PROBLEM:
Among the lines below, keep only those from the one containing "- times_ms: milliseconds" through the one containing "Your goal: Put", and reproduce them exactly.

.....

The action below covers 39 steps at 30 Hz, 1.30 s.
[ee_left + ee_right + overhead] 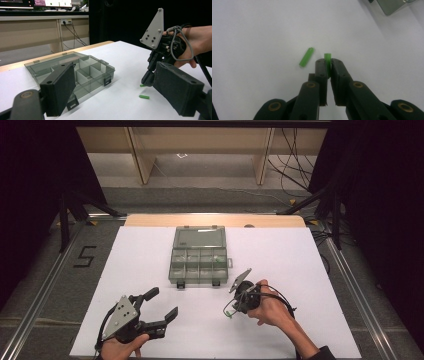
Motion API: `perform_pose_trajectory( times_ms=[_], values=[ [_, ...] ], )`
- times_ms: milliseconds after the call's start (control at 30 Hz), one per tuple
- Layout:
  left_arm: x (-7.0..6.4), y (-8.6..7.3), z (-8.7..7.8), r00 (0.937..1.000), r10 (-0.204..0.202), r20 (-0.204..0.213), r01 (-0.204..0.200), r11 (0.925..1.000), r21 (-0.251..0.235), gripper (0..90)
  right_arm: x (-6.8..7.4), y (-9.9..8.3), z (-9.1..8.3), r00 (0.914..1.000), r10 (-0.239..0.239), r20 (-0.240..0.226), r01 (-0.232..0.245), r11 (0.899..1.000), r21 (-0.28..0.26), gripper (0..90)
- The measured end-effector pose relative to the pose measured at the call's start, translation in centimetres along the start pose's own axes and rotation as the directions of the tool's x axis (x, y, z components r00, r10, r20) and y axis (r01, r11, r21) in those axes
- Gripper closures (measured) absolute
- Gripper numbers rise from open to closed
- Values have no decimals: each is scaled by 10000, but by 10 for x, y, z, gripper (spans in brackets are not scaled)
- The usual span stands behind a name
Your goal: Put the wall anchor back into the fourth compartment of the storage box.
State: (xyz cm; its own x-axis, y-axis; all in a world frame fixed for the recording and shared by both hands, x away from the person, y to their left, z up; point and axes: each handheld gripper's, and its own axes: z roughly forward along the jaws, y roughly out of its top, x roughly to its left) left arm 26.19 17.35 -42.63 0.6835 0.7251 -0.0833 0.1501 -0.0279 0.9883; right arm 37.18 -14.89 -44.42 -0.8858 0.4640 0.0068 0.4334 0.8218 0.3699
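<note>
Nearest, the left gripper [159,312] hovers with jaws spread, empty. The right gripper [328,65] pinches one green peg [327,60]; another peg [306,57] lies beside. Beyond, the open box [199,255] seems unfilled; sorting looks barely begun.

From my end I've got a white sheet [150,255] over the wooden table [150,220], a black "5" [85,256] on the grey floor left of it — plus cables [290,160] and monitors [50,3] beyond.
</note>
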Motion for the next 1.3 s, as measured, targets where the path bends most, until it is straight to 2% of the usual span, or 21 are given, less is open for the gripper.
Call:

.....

REPLY:
- times_ms: milliseconds after the call's start (control at 30 Hz), one per tuple
- Layout:
  left_arm: x (-7.0..6.4), y (-8.6..7.3), z (-8.7..7.8), r00 (0.937..1.000), r10 (-0.204..0.202), r20 (-0.204..0.213), r01 (-0.204..0.200), r11 (0.925..1.000), r21 (-0.251..0.235), gripper (0..90)
  right_arm: x (-6.8..7.4), y (-9.9..8.3), z (-9.1..8.3), r00 (0.914..1.000), r10 (-0.239..0.239), r20 (-0.240..0.226), r01 (-0.232..0.245), r11 (0.899..1.000), r21 (-0.28..0.26), gripper (0..90)
- The measured end-effector pose relative to the pose measured at the call's start, translation in centimetres along the start pose's own axes and rotation as the directions of the tool's x axis (x, y, z components r00, r10, r20) and y axis (r01, r11, r21) in those axes
- Gripper closures (measured) absolute
- Gripper numbers rise from open to closed
- Values have no decimals: each is scaled by 10000, but by 10 for x, y, z, gripper (spans in brackets are not scaled)
- The usual span stands behind a name
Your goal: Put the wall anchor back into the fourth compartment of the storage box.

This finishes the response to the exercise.